TO DO:
In the entries that follow, the first line to write out is the one containing "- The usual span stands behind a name", and the last is the one containing "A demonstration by". Reproduce that stretch exactly, with nothing before or after it.

EXERCISE DATA:
§

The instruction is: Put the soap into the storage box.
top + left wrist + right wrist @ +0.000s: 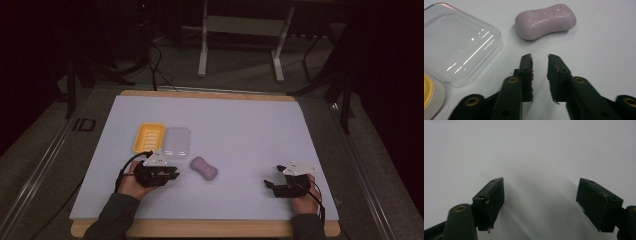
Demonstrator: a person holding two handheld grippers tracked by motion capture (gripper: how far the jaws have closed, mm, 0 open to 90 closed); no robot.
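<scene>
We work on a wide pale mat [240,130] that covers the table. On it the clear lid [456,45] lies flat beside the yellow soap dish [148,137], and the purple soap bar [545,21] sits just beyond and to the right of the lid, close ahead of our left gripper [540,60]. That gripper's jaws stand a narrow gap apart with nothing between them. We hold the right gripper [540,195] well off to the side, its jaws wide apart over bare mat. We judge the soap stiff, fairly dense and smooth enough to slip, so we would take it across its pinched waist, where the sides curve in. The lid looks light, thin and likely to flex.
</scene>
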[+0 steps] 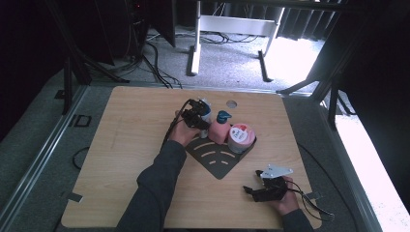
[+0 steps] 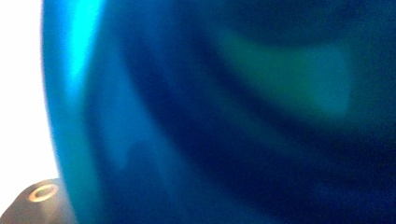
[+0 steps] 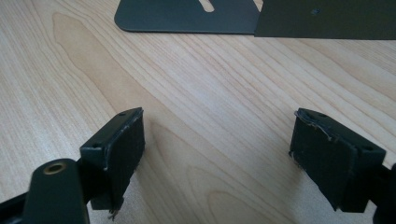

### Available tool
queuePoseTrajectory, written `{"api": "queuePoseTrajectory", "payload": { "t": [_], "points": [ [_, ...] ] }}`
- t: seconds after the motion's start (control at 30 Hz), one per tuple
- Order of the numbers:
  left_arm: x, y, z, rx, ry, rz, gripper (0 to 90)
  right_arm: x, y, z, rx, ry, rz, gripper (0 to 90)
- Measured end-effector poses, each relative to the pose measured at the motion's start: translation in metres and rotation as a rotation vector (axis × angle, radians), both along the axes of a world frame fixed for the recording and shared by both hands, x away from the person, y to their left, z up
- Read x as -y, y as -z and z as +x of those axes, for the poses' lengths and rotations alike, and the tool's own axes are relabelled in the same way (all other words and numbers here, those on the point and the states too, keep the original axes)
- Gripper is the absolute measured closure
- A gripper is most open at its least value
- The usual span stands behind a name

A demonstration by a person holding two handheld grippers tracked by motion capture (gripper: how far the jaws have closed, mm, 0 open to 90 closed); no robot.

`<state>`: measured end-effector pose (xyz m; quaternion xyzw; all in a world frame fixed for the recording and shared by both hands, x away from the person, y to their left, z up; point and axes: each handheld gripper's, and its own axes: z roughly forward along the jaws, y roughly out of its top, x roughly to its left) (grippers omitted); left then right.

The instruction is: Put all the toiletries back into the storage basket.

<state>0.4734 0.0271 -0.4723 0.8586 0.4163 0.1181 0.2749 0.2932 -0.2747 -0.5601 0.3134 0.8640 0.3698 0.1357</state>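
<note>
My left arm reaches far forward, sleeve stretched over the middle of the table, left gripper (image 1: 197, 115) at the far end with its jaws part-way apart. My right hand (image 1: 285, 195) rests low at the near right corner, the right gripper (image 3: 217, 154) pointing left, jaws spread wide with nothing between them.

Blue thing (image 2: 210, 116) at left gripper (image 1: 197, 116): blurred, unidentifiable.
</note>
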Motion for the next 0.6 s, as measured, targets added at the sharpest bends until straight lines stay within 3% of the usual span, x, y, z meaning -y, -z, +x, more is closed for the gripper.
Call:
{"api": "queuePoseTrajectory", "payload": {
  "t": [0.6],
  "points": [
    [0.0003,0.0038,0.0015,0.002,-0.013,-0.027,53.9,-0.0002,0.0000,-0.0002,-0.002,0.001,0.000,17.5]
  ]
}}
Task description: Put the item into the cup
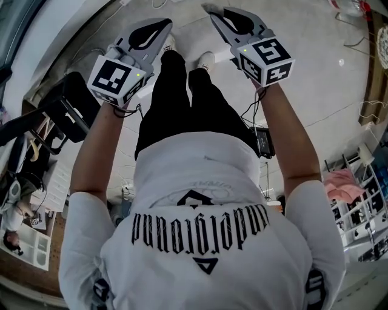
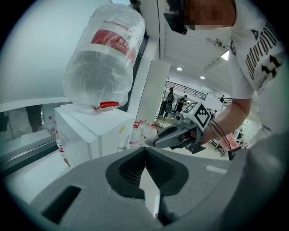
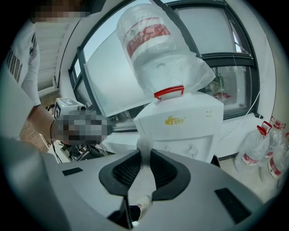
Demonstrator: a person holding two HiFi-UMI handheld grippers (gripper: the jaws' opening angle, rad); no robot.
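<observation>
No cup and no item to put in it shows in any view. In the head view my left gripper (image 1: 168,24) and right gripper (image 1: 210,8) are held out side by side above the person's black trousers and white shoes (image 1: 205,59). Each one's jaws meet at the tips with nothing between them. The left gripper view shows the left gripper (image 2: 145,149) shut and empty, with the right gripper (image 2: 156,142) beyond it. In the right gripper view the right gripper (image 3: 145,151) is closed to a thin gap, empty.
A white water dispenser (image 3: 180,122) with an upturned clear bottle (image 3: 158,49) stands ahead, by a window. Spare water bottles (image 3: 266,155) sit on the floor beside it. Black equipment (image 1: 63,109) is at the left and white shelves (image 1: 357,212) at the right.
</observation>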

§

EXPECTED ANSWER:
- The usual span stands behind a name

A demonstration by a person holding two handheld grippers tracked by motion capture (gripper: how far the jaws have closed, mm, 0 open to 90 closed); no robot.

No further answer is expected.